> _REQUIRED ACTION_
Take the line containing "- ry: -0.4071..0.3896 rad" and every line after it in the data below, and print them exactly as given, with nothing else.

> _RAW DATA_
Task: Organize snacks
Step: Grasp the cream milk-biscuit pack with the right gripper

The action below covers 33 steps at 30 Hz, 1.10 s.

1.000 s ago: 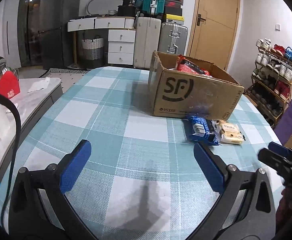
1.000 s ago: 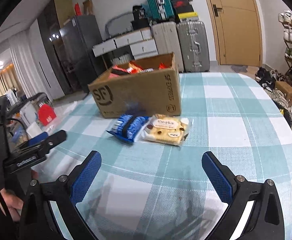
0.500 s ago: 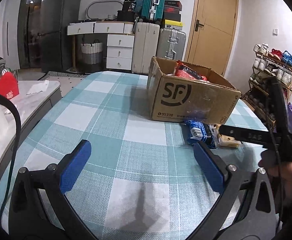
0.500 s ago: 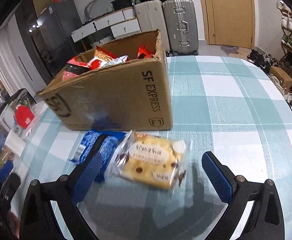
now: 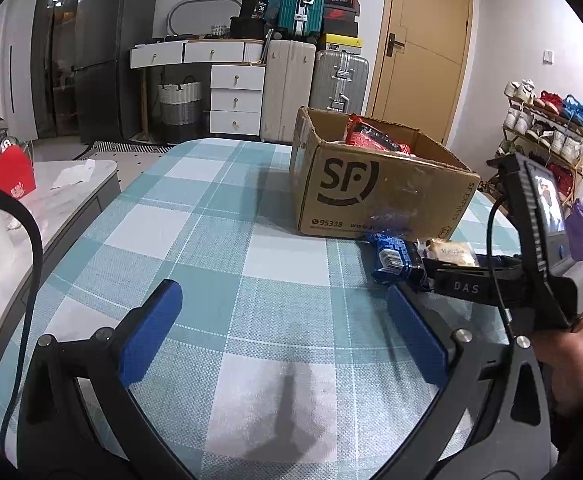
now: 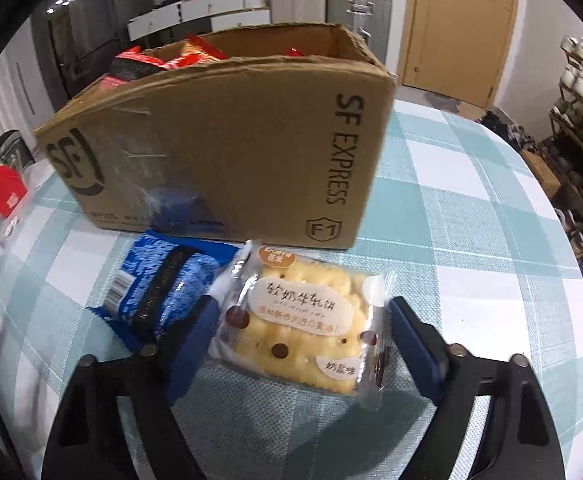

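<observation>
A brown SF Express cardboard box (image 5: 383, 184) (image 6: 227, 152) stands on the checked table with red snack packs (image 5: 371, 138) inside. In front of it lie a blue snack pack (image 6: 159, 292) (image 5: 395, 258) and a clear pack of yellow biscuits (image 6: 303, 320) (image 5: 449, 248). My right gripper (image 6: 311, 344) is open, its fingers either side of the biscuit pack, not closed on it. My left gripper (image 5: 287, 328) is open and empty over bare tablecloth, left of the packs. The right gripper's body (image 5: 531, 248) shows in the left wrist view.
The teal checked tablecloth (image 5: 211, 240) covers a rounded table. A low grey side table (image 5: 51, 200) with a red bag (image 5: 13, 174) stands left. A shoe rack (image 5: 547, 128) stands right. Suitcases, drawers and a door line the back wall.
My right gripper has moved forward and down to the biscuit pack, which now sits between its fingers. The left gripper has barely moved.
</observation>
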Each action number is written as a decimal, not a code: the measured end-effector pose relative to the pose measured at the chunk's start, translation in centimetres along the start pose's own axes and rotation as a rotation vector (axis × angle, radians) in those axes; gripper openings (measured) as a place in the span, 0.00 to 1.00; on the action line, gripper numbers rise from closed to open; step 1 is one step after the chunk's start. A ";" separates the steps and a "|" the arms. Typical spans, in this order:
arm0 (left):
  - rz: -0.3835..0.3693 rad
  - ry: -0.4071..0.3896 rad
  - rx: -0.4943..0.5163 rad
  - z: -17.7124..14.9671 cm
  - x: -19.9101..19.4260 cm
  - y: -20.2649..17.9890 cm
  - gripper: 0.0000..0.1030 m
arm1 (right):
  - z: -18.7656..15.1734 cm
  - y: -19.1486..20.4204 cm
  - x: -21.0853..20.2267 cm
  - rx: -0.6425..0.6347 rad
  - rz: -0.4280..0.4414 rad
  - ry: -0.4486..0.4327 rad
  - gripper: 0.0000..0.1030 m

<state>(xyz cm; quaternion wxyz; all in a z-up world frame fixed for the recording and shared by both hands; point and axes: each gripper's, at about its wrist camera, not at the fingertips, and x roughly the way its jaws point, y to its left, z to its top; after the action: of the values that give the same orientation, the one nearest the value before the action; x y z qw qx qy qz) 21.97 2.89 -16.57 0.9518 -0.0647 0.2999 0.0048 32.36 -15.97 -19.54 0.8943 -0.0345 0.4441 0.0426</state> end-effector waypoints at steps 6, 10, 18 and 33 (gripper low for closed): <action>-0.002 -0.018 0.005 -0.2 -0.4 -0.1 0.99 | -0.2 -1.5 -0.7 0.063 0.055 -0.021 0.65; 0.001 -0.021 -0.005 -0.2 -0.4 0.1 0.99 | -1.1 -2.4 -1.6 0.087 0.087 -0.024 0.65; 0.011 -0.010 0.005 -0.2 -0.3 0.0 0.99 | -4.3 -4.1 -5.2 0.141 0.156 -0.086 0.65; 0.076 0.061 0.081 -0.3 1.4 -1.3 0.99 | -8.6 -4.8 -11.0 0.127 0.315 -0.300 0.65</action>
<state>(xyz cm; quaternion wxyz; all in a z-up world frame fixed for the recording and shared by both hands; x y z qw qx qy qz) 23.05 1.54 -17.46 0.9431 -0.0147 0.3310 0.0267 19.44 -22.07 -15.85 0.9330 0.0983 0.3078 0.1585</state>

> _RESULT OF THIS EXERCISE_
  - ry: -0.4071..0.3896 rad
  - rx: -0.4943..0.5163 rad
  - z: -17.7124..14.9671 cm
  - x: -19.9101..19.4260 cm
  - y: -20.2649..17.9890 cm
  - gripper: 0.0000..0.1030 m
arm1 (right):
  - z: -18.7656..15.1734 cm
  - y: -19.1486..20.4204 cm
  - x: -21.0853..20.2267 cm
  - rx: -0.6425..0.6347 rad
  - rz: -0.4280..0.4414 rad
  - ry: -0.4486..0.4327 rad
  - gripper: 0.0000..0.1030 m

<state>(xyz cm; quaternion wxyz; all in a z-up world frame fixed for the recording and shared by both hands; point and axes: each gripper's, at about its wrist camera, not at the fingertips, and x roughly the way its jaws point, y to its left, z to its top; after the action: of the values that give the same orientation, the one nearest the value before the action; x y z qw qx qy qz) 21.97 2.89 -16.57 0.9518 -0.0647 0.2999 0.0048 32.36 -15.97 -19.54 0.8943 -0.0345 0.4441 0.0426</state> end-effector waypoints at steps 6, 10, 18 and 33 (gripper low for closed): <action>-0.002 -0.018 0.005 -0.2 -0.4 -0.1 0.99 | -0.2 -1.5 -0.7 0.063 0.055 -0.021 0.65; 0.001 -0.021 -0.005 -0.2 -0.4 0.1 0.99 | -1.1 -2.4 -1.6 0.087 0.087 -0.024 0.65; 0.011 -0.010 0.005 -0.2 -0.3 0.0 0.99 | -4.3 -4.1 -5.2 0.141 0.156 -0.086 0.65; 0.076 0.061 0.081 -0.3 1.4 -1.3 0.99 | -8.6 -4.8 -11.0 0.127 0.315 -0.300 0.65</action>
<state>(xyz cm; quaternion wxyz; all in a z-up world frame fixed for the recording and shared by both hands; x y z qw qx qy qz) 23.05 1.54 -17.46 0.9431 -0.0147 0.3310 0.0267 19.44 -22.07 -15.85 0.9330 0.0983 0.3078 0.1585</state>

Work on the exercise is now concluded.